→ WHAT IS REQUIRED:
Every line below from the one containing "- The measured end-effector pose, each" through the one containing "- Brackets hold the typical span" must be transcribed exactly. Omit all lines outside that stretch.

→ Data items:
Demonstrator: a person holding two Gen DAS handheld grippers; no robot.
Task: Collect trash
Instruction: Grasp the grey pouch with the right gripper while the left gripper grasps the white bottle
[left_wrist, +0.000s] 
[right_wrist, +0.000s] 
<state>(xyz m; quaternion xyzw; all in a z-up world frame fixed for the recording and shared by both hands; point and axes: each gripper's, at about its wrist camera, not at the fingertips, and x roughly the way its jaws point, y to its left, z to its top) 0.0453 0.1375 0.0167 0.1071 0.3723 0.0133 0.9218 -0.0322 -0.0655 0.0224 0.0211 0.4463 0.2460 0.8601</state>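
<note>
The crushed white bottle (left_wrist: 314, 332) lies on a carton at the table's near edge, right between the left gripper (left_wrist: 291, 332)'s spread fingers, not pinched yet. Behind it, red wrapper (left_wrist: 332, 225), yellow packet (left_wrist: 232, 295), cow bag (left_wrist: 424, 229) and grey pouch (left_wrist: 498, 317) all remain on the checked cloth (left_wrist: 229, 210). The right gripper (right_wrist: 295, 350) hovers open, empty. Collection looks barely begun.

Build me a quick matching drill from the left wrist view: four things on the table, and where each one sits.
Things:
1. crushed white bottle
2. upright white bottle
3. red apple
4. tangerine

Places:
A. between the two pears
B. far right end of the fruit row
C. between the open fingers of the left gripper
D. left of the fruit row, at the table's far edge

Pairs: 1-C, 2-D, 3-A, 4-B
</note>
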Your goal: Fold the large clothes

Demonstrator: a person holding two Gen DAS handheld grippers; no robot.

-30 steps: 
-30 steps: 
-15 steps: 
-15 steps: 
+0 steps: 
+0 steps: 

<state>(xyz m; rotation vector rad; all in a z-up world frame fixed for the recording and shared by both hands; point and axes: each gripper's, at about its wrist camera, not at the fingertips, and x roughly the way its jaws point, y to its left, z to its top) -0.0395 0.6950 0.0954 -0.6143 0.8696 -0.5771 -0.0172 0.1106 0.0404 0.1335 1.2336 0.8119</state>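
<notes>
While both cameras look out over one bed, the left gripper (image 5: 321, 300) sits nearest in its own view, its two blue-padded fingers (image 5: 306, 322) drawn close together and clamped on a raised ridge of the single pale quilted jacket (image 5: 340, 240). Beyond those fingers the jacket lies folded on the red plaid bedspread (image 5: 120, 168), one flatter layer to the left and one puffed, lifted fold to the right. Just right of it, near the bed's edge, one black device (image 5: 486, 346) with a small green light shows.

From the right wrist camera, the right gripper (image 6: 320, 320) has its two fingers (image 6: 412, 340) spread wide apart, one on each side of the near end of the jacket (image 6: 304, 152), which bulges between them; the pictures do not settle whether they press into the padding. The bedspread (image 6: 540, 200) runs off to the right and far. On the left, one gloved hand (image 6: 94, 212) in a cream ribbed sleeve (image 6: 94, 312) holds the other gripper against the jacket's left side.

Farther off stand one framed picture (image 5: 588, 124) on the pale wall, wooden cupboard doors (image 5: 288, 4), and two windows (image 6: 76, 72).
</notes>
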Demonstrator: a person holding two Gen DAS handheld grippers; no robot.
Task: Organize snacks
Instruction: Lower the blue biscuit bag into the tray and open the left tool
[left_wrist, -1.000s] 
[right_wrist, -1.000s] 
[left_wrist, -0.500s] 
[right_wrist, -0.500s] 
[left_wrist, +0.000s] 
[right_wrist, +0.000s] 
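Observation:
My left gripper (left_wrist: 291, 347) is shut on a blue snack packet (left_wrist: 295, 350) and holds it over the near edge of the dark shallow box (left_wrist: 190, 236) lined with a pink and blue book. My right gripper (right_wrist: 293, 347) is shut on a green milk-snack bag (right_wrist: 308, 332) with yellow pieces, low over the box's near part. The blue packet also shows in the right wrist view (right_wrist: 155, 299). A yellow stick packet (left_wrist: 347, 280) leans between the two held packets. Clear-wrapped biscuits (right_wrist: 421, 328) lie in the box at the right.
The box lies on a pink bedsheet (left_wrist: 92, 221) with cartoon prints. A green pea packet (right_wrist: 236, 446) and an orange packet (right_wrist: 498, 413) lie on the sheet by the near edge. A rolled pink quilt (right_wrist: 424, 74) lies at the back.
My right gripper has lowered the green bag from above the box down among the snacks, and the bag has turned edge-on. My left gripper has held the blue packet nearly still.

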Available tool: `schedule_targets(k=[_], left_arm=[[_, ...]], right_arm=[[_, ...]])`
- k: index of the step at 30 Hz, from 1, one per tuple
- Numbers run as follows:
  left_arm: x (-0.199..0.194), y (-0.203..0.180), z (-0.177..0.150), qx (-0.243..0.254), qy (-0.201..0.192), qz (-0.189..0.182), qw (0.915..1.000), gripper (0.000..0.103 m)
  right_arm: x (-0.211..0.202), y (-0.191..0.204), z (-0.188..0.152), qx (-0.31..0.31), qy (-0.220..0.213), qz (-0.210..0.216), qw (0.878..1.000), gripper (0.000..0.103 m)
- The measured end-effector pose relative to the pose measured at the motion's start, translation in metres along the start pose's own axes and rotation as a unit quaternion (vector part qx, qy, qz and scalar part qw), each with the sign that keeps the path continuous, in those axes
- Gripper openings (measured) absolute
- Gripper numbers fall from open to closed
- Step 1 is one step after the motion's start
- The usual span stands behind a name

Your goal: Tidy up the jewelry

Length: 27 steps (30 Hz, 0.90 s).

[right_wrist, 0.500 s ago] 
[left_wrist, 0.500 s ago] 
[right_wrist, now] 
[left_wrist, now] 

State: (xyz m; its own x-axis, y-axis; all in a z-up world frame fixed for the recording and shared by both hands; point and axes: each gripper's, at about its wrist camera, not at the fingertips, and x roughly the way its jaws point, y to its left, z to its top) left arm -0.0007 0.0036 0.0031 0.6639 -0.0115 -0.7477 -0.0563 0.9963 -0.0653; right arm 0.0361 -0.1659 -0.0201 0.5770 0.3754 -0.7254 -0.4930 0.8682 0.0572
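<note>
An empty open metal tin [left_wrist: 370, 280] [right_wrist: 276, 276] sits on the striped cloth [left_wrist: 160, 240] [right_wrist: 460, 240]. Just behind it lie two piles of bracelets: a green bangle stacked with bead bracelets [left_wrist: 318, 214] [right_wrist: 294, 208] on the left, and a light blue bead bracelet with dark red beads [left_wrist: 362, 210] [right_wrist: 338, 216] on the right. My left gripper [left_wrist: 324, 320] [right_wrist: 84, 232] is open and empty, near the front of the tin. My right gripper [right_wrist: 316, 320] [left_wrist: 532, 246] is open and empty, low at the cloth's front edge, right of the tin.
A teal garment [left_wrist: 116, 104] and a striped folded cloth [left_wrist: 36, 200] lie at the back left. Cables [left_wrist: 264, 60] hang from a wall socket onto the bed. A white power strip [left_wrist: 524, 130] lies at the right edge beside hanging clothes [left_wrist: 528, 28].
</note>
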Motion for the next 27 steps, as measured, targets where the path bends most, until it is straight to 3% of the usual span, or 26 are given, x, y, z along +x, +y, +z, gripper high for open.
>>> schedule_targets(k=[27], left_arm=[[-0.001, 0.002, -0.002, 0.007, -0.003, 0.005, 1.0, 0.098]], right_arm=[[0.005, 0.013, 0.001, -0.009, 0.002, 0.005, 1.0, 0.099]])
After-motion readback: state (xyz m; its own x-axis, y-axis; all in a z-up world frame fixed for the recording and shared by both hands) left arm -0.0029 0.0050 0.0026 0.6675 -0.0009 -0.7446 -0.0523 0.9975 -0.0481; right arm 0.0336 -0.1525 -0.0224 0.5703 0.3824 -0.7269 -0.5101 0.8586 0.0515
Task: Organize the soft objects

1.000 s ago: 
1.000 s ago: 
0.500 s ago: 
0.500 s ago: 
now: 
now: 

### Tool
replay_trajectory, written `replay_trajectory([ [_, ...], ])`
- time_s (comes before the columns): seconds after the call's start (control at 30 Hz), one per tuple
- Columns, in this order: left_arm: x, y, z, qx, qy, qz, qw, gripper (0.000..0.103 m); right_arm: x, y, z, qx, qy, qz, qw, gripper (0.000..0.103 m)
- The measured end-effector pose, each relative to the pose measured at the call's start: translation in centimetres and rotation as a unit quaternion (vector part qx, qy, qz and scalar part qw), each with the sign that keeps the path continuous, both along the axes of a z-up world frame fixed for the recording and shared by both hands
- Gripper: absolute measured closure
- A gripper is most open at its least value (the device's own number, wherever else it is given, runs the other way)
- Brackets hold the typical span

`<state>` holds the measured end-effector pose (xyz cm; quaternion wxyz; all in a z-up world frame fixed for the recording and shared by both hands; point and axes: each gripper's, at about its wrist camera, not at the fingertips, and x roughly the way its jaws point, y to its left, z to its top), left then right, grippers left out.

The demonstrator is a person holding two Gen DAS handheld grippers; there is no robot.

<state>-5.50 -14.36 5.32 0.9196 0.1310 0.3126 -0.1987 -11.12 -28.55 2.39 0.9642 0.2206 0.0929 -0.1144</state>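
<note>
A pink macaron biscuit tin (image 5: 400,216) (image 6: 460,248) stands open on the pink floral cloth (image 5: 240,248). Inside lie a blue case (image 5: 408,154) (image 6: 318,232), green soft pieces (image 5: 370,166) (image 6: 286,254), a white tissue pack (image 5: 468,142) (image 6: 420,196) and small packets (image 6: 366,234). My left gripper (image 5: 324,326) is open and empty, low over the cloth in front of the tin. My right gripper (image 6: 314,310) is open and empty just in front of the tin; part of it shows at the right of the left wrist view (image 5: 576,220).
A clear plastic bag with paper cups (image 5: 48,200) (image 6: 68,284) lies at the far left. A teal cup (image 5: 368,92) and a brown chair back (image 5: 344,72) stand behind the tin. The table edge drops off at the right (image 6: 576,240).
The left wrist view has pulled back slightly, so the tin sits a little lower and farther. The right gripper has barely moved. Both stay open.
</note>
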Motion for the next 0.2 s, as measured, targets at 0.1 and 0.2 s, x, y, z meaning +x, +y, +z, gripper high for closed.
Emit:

→ RESPONSE BELOW:
- The measured end-effector pose, each relative to the pose measured at the call's start: translation in centimetres and rotation as a unit quaternion (vector part qx, qy, qz and scalar part qw), each with the sign that keeps the path continuous, both along the axes of a z-up world frame fixed for the recording and shared by both hands
- Gripper: absolute measured closure
- A gripper is most open at its least value (the device's own number, wherever else it is given, runs the other way)
- Brackets hold the typical span

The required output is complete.